Task description: Examine each line of the data. Copy those that contain the string "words".

Stored entries:
- Opening Delimiter -

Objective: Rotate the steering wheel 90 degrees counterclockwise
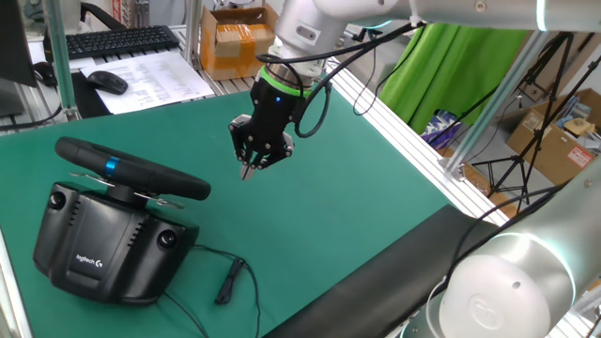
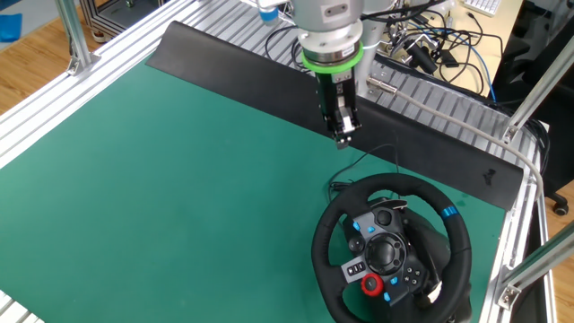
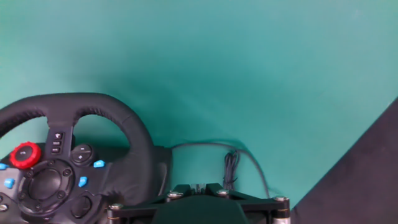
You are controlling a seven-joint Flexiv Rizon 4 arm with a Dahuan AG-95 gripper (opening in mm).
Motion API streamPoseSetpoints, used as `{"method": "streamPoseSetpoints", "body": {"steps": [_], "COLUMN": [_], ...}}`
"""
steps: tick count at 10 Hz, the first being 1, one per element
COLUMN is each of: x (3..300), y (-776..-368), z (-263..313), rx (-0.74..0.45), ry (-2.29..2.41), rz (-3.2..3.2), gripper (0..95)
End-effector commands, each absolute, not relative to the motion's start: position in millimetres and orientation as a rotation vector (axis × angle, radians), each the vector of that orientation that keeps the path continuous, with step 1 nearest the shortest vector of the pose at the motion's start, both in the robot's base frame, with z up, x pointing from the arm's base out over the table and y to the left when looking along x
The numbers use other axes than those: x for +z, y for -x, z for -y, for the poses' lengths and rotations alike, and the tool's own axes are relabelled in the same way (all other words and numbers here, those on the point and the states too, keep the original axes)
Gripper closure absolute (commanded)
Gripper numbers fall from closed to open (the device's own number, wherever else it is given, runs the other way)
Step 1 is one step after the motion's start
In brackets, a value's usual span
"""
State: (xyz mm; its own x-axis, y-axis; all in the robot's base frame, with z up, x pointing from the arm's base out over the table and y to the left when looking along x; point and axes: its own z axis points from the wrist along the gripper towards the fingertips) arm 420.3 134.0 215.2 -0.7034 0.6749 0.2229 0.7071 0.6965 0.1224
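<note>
one gap governs the approach: the gripper (image 2: 343, 135) hangs in the air, apart from the steering wheel (image 2: 392, 248) and holding nothing; its fingers look nearly together. the wheel sits on its base (image 1: 103, 246) on the green mat (image 1: 310, 216), blue stripe (image 2: 449, 213) nearest the gripper.

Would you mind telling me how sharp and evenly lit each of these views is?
One fixed view: steering wheel sharp, a blurred arm segment fills the near corner. The other fixed view: evenly lit, crisp, gripper casting little shadow. Hand view: soft focus, with a diffuse shadow on the green mat.
</note>
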Motion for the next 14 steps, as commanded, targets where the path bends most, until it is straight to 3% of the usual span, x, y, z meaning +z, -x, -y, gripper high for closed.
{"method": "streamPoseSetpoints", "body": {"steps": [1,2,3,4,5,6,7,9,14], "x": [215.0,215.0,215.0,215.0,215.0,215.0,215.0,215.0,215.5], "y": [-420.0,-420.0,-420.0,-420.0,-420.0,-420.0,-420.0,-420.0,-419.9], "z": [-133.8,-133.8,-133.8,-133.8,-133.8,-133.8,-133.8,-133.8,-135.5], "rx": [-0.157,-0.167,-0.164,-0.159,-0.149,-0.114,-0.055,-0.048,-0.038], "ry": [0.957,0.866,0.82,0.759,0.723,0.667,0.638,0.677,0.817], "rz": [2.921,2.971,2.989,3.009,3.022,3.066,3.09,3.082,3.002], "gripper": [95.0,76.0,76.0,57.0,57.0,38.0,38.0,0.0,0.0]}}
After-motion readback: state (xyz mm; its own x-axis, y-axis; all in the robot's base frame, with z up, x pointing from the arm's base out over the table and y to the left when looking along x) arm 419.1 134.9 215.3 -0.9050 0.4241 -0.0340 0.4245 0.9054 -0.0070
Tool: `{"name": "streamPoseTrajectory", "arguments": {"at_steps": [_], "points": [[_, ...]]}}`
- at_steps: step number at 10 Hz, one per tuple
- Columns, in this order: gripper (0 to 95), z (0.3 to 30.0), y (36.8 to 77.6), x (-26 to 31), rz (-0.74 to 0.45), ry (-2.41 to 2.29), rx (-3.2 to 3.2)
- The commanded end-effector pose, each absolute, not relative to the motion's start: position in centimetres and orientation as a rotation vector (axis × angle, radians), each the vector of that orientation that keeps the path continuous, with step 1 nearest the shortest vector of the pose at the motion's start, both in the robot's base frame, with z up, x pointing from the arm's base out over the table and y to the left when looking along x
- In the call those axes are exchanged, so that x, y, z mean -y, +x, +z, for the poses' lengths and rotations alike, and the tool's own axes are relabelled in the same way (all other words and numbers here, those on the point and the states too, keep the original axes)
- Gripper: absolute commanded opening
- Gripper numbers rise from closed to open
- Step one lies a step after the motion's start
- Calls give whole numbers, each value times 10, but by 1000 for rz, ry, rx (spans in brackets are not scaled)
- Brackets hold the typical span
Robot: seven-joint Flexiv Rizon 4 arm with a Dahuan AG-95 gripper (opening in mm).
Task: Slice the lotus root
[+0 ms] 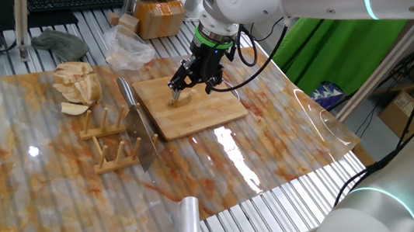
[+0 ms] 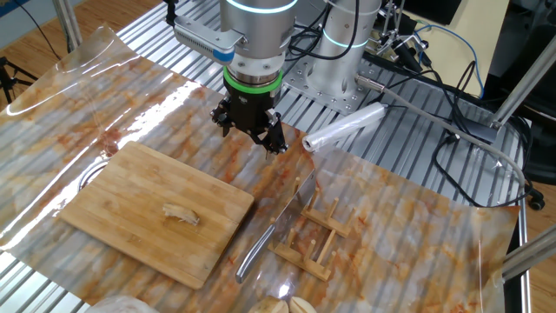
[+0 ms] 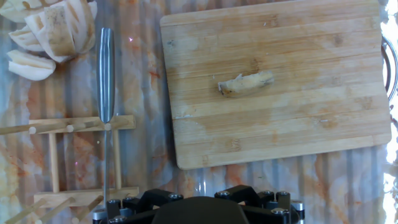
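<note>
Fingers (image 2: 250, 137) wide open, empty; cleaver (image 3: 106, 74) racked at board's (image 3: 311, 124) 9 o'clock; root (image 3: 245, 83) whole, uncut.

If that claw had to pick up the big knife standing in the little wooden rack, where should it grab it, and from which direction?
Probably by the steel handle, coming straight down from above. The knife stands on edge in the wooden rack, with its handle sticking out past the rack toward the cutting board, so that part is clear of the pegs. The blade is broad, thin and sharp-edged. The open claw already points down.
</note>
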State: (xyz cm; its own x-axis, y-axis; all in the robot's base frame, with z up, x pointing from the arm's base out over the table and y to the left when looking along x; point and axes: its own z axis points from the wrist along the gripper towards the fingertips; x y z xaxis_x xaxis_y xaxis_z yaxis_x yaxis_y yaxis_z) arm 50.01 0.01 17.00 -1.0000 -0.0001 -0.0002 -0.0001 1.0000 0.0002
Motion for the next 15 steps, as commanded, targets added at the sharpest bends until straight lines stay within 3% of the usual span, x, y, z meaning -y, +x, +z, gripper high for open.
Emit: {"name": "streamPoseTrajectory", "arguments": {"at_steps": [1, 8, 15], "points": [[0, 170, 500, 0, 143, 11, -3093], [0, 169, 499, -14, 144, 49, -3093], [0, 140, 501, -57, 147, 172, -3091]]}}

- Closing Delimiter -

Answer section:
The numbers use other axes than those: x for +z, y for -x, z for -y, for the poses' lengths and rotations alike, and the tool's own axes are relabelled in the same way (all other words and numbers here, those on the point and the states too, keep the original axes)
- In the call those axes are exchanged, so that x, y, z mean -y, +x, +z, for the poses' lengths and rotations alike, and the tool's own axes are relabelled in the same way (all other words and numbers here, those on the point and the states too, keep the original axes)

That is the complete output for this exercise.